Mis à jour le :15 septembre 2007. Auteur : Christophe Goby.


VENDRE CQFD en été, c’est le pied ! Quand il pleut, les gens lisent même la presse alternative. Et les fidèles lecteurs viennent vous dire tout le bonheur que leur procure chaque nouveau numéro. Des critiques aussi, mais tellement peu… Ainsi cette lectrice de Caen qui voyage avec Jolie Môme, ravie de casser du sucre sur La Décroissance, affirmant : « Et puis CQFD, c’est moins cher vu que c’est tous les deux mois !  » Aïe, aïe, que répondre ?… Mes talents de diplomate n’ont pas suffi.
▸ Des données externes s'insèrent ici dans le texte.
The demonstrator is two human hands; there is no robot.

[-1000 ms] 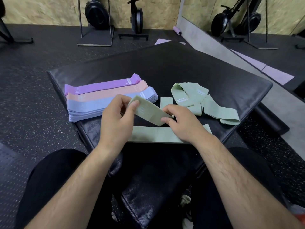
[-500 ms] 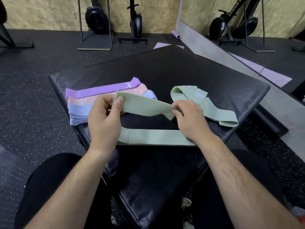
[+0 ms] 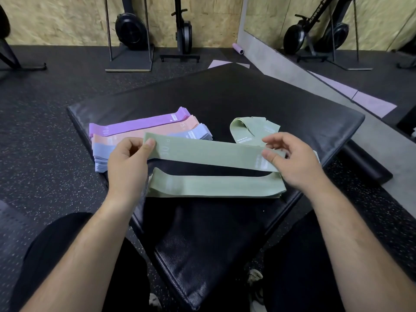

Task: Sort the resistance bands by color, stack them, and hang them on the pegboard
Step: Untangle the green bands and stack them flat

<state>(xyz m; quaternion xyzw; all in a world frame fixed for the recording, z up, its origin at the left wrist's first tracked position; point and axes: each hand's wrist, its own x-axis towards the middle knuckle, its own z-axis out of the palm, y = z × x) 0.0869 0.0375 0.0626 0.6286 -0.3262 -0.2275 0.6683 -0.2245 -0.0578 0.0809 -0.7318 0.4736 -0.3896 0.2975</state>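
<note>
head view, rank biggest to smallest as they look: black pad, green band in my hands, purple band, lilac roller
black pad
green band
purple band, partly covered and farther
lilac roller, far off, so true size unsure

We hold both bare forearms forward, backs of hands up, our left hand [image 3: 128, 167] pinching one end of a flat sage-green fabric resistance band [image 3: 211, 154] and our right hand [image 3: 295, 163], well apart from it, pinching the other.
</note>
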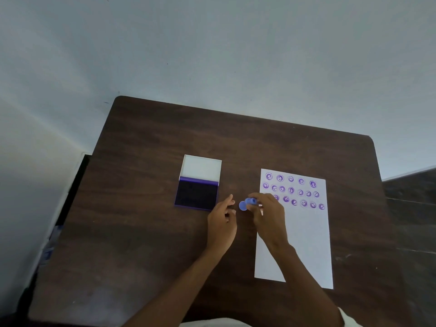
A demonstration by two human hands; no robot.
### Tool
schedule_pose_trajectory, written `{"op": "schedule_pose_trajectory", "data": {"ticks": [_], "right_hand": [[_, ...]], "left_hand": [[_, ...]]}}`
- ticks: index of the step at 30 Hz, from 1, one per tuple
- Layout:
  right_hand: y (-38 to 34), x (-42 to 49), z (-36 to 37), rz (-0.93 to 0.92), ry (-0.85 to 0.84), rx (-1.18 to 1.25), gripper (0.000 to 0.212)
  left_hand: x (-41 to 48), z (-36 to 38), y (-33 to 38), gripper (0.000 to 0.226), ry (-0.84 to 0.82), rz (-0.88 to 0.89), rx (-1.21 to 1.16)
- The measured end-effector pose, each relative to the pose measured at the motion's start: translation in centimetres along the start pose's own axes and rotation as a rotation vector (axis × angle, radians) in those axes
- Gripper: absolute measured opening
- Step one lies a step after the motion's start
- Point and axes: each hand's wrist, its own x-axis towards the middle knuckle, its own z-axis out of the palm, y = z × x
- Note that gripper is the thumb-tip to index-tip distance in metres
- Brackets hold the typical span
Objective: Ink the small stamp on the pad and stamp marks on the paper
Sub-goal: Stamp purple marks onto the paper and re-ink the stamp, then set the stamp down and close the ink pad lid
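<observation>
- A dark wood-grain tabletop [146, 232] stands against a pale wall [212, 43], seen from over the person's shoulders.
- An ink pad [196, 194] lies open at centre-left of the tabletop, its white lid [201, 168] folded back on the far side and the dark purple pad surface facing up.
- A white sheet of paper [304, 244] lies to the right, well apart from the ink pad, with three uneven rows of purple round stamp marks [291, 190] across its upper part (the lower part is blank).
- Nothing lies on the bare strip of tabletop between the ink pad and the paper except the two hands.
- The right hand [269, 215] is over the left edge of the paper, its forearm crossing the sheet's lower left corner and covering part of the third row of marks.
- Its fingertips are pinched round the handle of a small blue stamp [246, 203], tilted sideways so its round face points left, toward the ink pad.
- The left hand [221, 223] sits just beside the ink pad's near right corner, loosely open, index finger extended, holding nothing; whether it touches the tabletop cannot be told.
- The stamp is between the two hands, close to the left index fingertip but apart from it.
</observation>
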Motion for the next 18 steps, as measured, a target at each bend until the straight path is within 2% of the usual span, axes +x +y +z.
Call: {"op": "schedule_pose_trajectory", "data": {"ticks": [4, 11, 18], "right_hand": [[0.2, -0.1, 0.9, 0.073, -0.114, -0.006, 0.023], [0.6, 0.0, 1.4, 0.139, -0.195, -0.034, 0.031], [0.2, 0.1, 1.5, 0.029, -0.172, -0.114, 0.029]], "left_hand": [[0.1, 0.1, 0.0, 0.045, -0.002, -0.017, 0.001], [0.0, 0.3, 0.3, 0.045, -0.022, -0.019, 0.03], [0.1, 0.4, 0.4, 0.044, -0.04, -0.021, 0.054]]}}
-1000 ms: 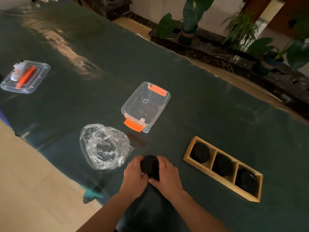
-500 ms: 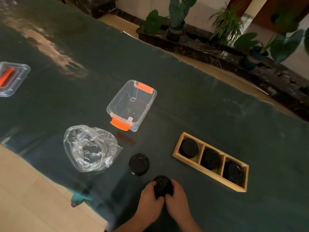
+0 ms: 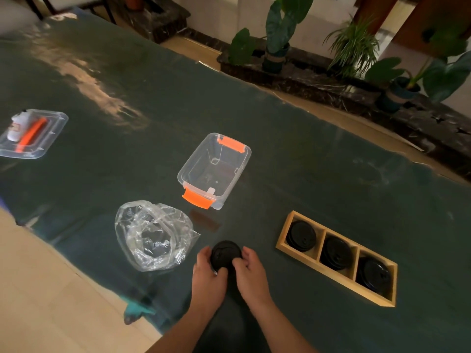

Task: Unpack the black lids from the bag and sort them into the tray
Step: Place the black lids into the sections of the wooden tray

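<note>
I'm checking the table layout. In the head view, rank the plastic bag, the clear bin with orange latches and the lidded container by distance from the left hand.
From the left hand:
1. Plastic bag, just left.
2. Clear bin, ahead.
3. Lidded container, far left.

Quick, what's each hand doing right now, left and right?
Left hand: closed on the left side of the black lid stack.
Right hand: closed on the right side of the same stack.
</note>
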`<state>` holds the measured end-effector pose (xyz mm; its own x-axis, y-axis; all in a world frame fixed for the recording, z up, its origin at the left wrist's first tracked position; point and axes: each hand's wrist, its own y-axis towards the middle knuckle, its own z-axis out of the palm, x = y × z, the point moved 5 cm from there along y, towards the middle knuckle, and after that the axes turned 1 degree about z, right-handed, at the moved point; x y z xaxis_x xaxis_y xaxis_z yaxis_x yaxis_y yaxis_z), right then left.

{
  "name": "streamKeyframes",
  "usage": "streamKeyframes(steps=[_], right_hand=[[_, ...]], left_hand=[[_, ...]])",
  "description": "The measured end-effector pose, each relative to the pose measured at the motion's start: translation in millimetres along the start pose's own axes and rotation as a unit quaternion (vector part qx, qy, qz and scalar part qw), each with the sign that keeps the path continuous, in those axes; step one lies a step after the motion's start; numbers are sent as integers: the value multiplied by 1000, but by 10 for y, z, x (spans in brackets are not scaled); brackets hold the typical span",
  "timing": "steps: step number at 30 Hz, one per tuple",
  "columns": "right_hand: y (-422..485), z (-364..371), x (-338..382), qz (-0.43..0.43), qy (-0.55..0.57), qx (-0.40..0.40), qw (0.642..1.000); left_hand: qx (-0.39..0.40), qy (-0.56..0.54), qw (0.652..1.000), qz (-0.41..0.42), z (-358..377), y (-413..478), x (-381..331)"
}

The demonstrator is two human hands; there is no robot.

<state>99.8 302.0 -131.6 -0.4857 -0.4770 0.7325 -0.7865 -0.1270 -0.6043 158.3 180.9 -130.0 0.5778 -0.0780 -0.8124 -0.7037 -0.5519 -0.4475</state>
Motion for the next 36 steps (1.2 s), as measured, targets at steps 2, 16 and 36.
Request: streamKeyframes(steps=[2,16,36], right_hand=[[39,21,-29,8,0,3,1000],[264,-12,-70,-95,-269,-15,958],[145,-789,-265,-13,64,-80,995]], left_hand=[[14,14,1000,-4,16,52,21],[37,128,991,18,-93,460,253],[205,135,966,78,592,517,-359]])
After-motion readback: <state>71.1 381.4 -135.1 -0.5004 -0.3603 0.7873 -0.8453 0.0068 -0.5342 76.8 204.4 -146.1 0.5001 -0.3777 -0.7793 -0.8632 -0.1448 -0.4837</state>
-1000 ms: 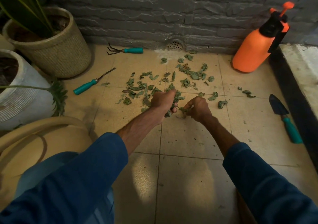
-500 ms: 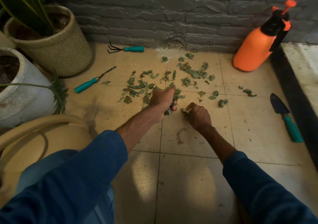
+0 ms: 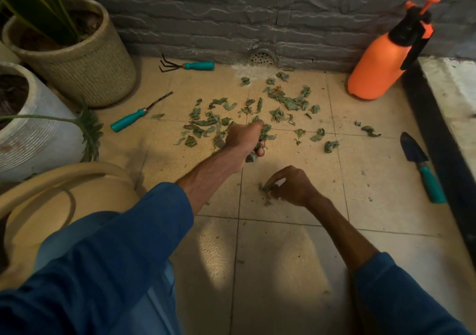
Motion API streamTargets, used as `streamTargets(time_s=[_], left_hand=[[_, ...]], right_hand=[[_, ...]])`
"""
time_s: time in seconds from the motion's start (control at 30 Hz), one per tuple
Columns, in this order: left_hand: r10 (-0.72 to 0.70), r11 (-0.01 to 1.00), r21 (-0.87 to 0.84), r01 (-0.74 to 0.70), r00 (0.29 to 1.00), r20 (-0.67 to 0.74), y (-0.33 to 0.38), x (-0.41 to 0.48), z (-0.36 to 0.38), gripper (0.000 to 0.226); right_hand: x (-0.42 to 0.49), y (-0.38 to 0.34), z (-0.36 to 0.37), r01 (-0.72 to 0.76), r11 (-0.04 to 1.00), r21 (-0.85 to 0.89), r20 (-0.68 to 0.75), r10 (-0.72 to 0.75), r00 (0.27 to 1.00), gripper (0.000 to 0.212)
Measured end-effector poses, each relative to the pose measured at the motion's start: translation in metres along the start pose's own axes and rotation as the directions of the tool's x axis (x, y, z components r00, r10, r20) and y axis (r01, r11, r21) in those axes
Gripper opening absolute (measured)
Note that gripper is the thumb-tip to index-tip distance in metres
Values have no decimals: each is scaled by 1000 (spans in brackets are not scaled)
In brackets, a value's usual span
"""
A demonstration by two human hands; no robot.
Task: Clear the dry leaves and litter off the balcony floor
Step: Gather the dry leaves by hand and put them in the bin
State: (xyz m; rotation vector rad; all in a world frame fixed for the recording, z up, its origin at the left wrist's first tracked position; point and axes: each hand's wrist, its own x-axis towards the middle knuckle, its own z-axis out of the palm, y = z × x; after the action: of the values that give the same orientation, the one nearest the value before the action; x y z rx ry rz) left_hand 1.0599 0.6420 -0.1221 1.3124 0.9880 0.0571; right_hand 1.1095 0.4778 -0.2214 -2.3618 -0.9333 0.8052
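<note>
The tiled floor is far from clear. Most of the dry leaves lie scattered on the far tiles between the woven pot and the orange sprayer; the near tiles carry only crumbs. The left hand clenches a bunch of leaves over the pile. The right hand, nearer the person, pinches small bits at the floor. Curled fingers hide how much each holds. The tan container at the left is cut off, its purpose unclear.
</note>
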Motion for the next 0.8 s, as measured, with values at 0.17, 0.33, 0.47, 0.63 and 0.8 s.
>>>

Que dire ? Effectivement, on est bien moins cher quand on nous achète un mois sur deux !

En Auvergne, au festival de La Belle Rouge, c’est avec plaisir qu’on a revu l’équipe tourangelle et celle non moins active d’Aurillac. On a même failli se pacser avec Yvon, du Plan B, dont la progéniture se confesse chez nous quand elle ne bouffe pas du pandore en Allemagne. Aux rencontres des chorales révolutionnaires, un Tonio tout enamouré nous a encore félicités pour l’article sur les ordures de Naples et chaque membre de la CNT Toulouse a acheté chacun pour soi un numéro du journal. Le plaisir de l’archive ! Comme on chantait un hymne sur Ouaksaca (dixit Jean Paul, de Rouen) composé par des anars stéphanois, en une minute top chrono tous les hors-série édités avec L’Insomniaque partirent comme des carambars. Un regret : je n’ai rien vendu à la CGT, qui lorgnait pourtant avec envie notre stand, où les jeunes villageois s’arrachaient nos T-shirts pour crâner en ville. L’effigie de Bernard Thibaut se vend plus mal, on dirait.

À Verdun-sur-Garonne, à l’heure où Raymond Barre poussait son dernier râle, un habitant de Cravirola m’a dit sur le ton de la confidence qu’on était « le journal chouchou  », là-bas dans le Minervois. Un Landais monté sur échasses a juré que c’en était bien fini de Charlie et qu’il nous préférait pour se marrer. Certes, les Faucheurs lisent L’Âge de fer, mais c’est quand même CQFD qu’on lit en cachette dans les toilettes ! Voilà. CQFD poursuit son irrésistible ascension, mais les amis, on va pas vous le dire cent fois : « Envoyez les brouzoufs ! » Moi, maintenant, va falloir que je rende l’argent…

Article publié dans CQFD n° 48, septembre 2007.